CCJ rules in favor of the government in its case with Tomza Gas, etal 

A major legal victory was handed to the Government of Belize this afternoon, as the Caribbean Court of Justice (CCJ) overturned previous rulings in the long-running case involving Gas Tomza Ltd. and other LPG companies.  In a decisive judgment delivered from Port of Spain, Trinidad, the CCJ found no breaches of constitutional rights by the Government or the Controller of Supplies, fully rejecting the conclusion of the lower courts.  The ruling comes out of the appeal titled “Controller of Supplies and Others v. Gas Tomza Ltd and Others.” The Government, represented by Senior Counsel Eamon Courtenay, had challenged the April 2024 decision of the Court of Appeal, which had previously found that the companies’ constitutional rights to work and property had been infringed.  The Court of Appeal had also set aside a $10 million High Court award, ordered the matter back for reassessment of damages, and removed the statutory requirement for LPG importers to have 1.5 million U.S. gallons of storage capacity.  However, today’s CCJ ruling completely reverses that position.  In summarizing the more than 200-page judgment, CCJ President Justice Winston Anderson declared that the Court of Appeal’s findings were incorrect. The CCJ found no constitutional breaches by the Government; quashed the Court of Appeal’s orders to amend legislation; quashed the order to remit the matter for damages assessment; affirmed the decision not to award vindicatory damages and issued no order as to costs.  This means the Government’s regulatory framework for the LPG industry, introduced to safeguard national supply, consumer protection, and price stability, remains fully intact.  Senior Counsel Courtenay welcomed the ruling, saying it reaffirms the Government’s authority to regulate essential industries in public interest.

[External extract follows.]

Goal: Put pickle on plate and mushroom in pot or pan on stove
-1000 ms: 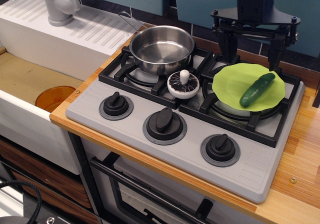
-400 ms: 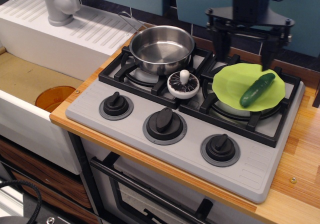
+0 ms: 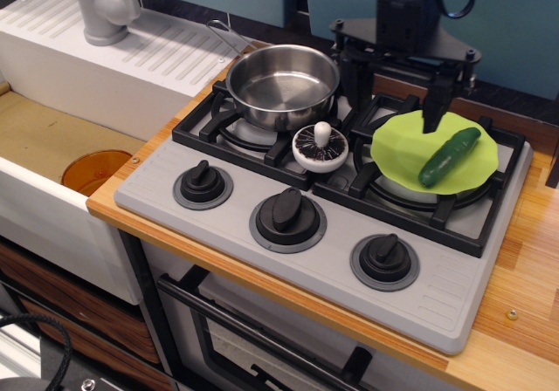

Eamon Courtenay, Attorney for GOB: “Government decided some time ago to introduce a system whereby LPG would be imported by sea into the Big Creek plant and then from there the existing liquid petroleum gas companies could go there and buy it and retail it to their existing companies. It turned out that the LPG companies made a profit on the importation of the LPG and then on top of that they charged the approved regulated price to consumers on which they were of course making an additional profit. So they commenced a claim against the government. At the High Court they were awarded in excess of $60 million dollars. The Court of Appeals set aside that decision but remitted it to the High Court to say do the assessment of damages again. The government appealed to the CCJ and today the CCJ ruled that the Court of Appeals was wrong. There was no breach of any constitutional right. There is no breach of any right to carry on business the way they were doing it. That they had pleaded their damages wrongly, they had not proven their damages and so their claim was essentially dismissed. So I think we now know as a fact one that legislation is constitutionally compliant. The way in which the market has been reorganized from the mass importation by many retailers into one retailer and thereafter distribution within the country that has now been validated by the court and the market can be organized in that way and the government no longer faces any liability. As I mentioned, they were exposed to a claim in excess of $60 million. That is no longer a valid claim and so one thing I should add is that all the while that the gas companies were claiming that not only did they lose money, but their goodwill had been acquired by the government, they continued to carry on business. And I think one of the central rulings of the court was, you can continue to carry on business and say you have lost your goodwill. If you still exist and you’re carrying on business, you have your goodwill. It may have been diminished, it may have been affected, but you have not lost it.”

The dispute traces back to 2019, when the Government introduced the National Liquefied Petroleum Gas Project Act. This legislation reshaped the LPG industry by designating the National Gas Company as the primary importer of butane. Soon after, several former importers, including Gas Tomza, began challenging the new structure on constitutional grounds.  By June 29, 2021, Gas Tomza and other LPG companies formally filed their claim against the Government, alleging that the legislation violated their constitutional rights to work and to property.